These specific cases are fictional, but they are based on the experiences of people I have seen over the course of more than 20 years in my work as a clinical psychologist. If you, too, have found yourself using substances more than you used to, you might be wondering whether your behaviour is turning from a casual pastime to an addiction. I have written this Guide to help you find an answer to that question.

What is addiction?

Addiction can be defined as a persistent, compulsive need to use a substance, despite the negative consequences to you or others.
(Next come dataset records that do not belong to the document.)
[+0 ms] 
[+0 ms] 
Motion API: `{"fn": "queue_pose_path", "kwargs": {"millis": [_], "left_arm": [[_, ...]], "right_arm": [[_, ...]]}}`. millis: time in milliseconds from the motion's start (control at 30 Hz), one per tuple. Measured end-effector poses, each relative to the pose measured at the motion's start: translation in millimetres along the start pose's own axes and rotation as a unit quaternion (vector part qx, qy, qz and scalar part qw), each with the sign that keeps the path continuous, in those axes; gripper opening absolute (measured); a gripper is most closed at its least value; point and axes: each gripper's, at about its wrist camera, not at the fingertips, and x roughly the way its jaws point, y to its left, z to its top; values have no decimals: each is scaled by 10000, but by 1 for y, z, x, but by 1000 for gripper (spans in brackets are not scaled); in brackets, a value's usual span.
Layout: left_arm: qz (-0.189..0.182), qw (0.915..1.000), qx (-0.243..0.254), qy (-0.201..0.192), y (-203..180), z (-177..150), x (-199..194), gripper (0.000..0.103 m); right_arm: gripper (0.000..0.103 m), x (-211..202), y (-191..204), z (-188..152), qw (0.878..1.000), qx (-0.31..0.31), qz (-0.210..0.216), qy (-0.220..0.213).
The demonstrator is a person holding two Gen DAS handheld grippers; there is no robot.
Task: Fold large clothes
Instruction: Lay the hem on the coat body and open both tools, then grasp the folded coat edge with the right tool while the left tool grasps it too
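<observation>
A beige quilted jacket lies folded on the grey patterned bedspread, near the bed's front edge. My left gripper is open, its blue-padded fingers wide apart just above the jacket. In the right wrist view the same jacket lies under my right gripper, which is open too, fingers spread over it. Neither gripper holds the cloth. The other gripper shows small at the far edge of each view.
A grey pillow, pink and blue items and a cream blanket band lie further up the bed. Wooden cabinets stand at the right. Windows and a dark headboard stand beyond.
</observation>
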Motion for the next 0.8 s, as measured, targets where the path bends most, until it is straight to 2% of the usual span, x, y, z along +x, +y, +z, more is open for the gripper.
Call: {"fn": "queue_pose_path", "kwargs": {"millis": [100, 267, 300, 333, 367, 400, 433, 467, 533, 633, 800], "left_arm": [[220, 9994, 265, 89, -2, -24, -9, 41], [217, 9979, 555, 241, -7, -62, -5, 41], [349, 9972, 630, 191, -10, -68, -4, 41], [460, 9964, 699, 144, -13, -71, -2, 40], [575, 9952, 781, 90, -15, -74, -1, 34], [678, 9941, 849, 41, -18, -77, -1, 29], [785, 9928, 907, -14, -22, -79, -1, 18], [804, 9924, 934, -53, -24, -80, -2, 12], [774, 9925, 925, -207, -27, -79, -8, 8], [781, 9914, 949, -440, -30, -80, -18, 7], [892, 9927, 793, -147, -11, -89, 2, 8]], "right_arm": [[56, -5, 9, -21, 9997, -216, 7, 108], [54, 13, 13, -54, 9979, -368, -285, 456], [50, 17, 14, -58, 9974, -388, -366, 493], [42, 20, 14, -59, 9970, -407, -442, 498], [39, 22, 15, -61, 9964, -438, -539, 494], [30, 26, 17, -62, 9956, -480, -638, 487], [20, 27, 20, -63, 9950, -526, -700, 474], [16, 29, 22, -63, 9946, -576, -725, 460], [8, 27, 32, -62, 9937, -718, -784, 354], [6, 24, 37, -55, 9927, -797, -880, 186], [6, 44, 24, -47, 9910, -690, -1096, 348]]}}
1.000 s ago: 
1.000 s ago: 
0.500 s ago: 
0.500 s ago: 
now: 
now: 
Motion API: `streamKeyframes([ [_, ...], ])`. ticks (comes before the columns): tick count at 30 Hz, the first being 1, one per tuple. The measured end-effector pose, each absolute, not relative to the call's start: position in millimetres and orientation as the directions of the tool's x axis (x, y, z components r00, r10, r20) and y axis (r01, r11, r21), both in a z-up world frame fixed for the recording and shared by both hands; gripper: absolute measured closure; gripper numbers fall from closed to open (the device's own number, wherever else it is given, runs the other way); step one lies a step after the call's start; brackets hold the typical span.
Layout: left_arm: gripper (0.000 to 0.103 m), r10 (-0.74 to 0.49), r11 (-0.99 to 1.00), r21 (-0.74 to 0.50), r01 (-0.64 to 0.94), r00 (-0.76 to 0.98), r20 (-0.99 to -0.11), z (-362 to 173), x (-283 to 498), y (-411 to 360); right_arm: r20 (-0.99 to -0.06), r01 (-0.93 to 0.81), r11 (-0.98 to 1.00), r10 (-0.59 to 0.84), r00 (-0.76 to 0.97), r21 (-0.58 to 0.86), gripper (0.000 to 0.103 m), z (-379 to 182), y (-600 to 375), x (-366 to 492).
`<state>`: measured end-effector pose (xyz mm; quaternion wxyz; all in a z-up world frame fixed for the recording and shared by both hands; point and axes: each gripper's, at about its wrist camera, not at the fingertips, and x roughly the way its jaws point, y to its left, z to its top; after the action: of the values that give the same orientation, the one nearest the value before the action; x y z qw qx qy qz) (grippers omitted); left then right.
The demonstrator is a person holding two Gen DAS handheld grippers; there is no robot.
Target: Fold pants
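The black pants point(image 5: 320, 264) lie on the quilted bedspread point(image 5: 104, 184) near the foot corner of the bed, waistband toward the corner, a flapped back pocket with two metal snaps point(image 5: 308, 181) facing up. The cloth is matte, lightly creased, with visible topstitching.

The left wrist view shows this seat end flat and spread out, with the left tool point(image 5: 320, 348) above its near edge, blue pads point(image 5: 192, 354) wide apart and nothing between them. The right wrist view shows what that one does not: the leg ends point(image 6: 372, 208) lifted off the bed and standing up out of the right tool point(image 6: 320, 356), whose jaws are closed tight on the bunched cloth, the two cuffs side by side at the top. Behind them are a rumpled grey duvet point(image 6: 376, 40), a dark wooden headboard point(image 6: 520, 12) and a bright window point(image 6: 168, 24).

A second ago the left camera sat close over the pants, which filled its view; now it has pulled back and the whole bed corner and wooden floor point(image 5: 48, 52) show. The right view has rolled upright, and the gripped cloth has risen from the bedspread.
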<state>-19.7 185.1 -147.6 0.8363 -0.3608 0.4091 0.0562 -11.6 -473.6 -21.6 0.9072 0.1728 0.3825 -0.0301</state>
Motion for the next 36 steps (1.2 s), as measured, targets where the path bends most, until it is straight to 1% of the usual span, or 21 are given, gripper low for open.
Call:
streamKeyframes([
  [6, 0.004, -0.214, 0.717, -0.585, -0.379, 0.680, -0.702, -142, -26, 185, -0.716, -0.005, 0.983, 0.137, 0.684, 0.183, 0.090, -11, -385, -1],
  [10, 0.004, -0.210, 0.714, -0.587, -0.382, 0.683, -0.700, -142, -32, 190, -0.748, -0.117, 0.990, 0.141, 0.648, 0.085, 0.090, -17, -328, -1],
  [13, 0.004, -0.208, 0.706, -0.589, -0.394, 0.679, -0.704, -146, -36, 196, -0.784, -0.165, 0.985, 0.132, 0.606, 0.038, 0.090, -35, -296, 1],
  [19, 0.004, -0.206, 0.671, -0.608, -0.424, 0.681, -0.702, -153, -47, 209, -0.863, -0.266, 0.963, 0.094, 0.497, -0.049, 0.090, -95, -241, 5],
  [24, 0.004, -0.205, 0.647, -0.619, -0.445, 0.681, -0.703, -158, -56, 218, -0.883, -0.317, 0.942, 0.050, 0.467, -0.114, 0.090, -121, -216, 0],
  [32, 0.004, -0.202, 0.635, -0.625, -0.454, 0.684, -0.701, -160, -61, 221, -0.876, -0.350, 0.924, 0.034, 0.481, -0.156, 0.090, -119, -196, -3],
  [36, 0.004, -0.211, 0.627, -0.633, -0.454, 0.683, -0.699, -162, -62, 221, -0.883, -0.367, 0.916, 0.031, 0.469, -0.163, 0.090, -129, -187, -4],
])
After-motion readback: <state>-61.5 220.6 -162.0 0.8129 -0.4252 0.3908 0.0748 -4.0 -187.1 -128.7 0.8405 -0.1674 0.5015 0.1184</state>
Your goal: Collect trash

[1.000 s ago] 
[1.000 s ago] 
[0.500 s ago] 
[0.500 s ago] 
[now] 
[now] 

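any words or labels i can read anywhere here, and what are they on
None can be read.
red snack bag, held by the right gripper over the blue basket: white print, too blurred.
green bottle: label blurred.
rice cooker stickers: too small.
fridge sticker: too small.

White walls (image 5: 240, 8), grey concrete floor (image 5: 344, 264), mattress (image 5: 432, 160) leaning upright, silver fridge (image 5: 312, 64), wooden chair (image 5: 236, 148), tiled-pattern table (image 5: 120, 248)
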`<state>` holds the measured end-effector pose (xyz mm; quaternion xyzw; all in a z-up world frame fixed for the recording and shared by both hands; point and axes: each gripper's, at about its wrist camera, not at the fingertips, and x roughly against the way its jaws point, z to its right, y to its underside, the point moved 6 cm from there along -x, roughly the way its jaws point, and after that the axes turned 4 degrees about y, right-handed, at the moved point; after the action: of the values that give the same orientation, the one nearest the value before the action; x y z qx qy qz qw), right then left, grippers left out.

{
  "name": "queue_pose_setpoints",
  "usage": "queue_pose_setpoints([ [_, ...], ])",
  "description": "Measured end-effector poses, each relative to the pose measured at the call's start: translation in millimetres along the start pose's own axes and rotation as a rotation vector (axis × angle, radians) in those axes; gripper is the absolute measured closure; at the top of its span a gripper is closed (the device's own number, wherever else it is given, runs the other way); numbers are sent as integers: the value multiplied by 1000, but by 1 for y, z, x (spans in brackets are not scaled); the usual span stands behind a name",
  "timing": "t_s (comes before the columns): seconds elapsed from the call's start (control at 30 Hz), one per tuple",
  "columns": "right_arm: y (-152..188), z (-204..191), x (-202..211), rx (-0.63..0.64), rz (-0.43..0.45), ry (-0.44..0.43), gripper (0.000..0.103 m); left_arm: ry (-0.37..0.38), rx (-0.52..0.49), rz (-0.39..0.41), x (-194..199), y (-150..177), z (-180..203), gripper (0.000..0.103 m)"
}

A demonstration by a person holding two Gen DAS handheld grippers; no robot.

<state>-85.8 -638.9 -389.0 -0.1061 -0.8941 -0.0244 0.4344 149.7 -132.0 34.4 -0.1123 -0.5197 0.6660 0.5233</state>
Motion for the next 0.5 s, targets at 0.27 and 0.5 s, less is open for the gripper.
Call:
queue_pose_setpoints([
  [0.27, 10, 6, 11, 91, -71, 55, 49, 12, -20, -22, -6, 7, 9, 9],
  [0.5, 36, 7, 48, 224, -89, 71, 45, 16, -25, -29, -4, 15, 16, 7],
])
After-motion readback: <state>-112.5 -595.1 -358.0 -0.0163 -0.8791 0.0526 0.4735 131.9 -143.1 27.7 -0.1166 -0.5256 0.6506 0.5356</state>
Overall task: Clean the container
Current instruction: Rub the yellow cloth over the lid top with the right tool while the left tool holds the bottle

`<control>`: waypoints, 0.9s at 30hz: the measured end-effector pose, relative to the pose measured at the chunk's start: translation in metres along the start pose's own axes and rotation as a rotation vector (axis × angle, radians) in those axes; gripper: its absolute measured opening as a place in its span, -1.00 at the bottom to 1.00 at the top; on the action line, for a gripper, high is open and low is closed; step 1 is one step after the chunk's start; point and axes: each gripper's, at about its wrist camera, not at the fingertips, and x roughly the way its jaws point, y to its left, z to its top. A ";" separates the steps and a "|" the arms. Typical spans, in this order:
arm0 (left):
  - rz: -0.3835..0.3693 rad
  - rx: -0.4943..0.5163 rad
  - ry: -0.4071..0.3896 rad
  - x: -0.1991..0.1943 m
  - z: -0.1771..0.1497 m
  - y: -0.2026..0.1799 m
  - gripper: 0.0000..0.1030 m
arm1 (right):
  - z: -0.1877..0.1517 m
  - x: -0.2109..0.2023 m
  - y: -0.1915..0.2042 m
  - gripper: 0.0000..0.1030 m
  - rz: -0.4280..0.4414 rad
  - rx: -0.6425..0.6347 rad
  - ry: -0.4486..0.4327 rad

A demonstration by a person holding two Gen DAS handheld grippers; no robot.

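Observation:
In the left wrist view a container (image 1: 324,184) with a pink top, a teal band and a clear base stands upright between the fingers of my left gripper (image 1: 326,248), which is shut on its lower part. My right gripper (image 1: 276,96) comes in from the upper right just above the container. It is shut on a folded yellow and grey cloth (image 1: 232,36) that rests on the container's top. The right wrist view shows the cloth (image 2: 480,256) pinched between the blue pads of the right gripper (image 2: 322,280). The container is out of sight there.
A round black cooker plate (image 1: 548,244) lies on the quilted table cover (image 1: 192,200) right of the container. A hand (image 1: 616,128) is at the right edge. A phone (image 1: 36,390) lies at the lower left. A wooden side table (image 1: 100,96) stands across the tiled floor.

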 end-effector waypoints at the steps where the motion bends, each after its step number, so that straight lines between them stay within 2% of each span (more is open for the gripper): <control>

Problematic or unhealthy drinking or drug use does not always signal an addiction. For instance, binge drinking in college is troublesome, but it doesn’t inherently amount to an addiction. Increased substance use on weekends might indeed be an unhealthy way to cope with stress, but one that recedes after new or different coping strategies are employed. It’s more likely to be an addiction if you don’t care whether you are hurting yourself with your behaviour, or if you are causing distress in your relationships. An addiction can interfere with achieving your goals, and people who have an addiction have often experienced other difficulties along the way. They might feel that ‘bad things always find me’ because they are haunted by legal troubles, job problems, school difficulties, family strife or significant health concerns.

If you are beginning to notice some negative consequences of using substances, there is a good chance that your casual use has become chronic use. Another important piece of the puzzle is an inability to stop or cut back on using the substance – that is, you’ve tried to stop but it just doesn’t work. Someone with an addiction needs more and more of that substance to get the same high that they felt when they first started using drugs or drinking. This need for more is called tolerance. When they stop using a drug or drinking alcohol, an addicted person will most likely experience a physical and/or emotional crash. This crash is called withdrawal, and it plays a role in motivating continued substance use.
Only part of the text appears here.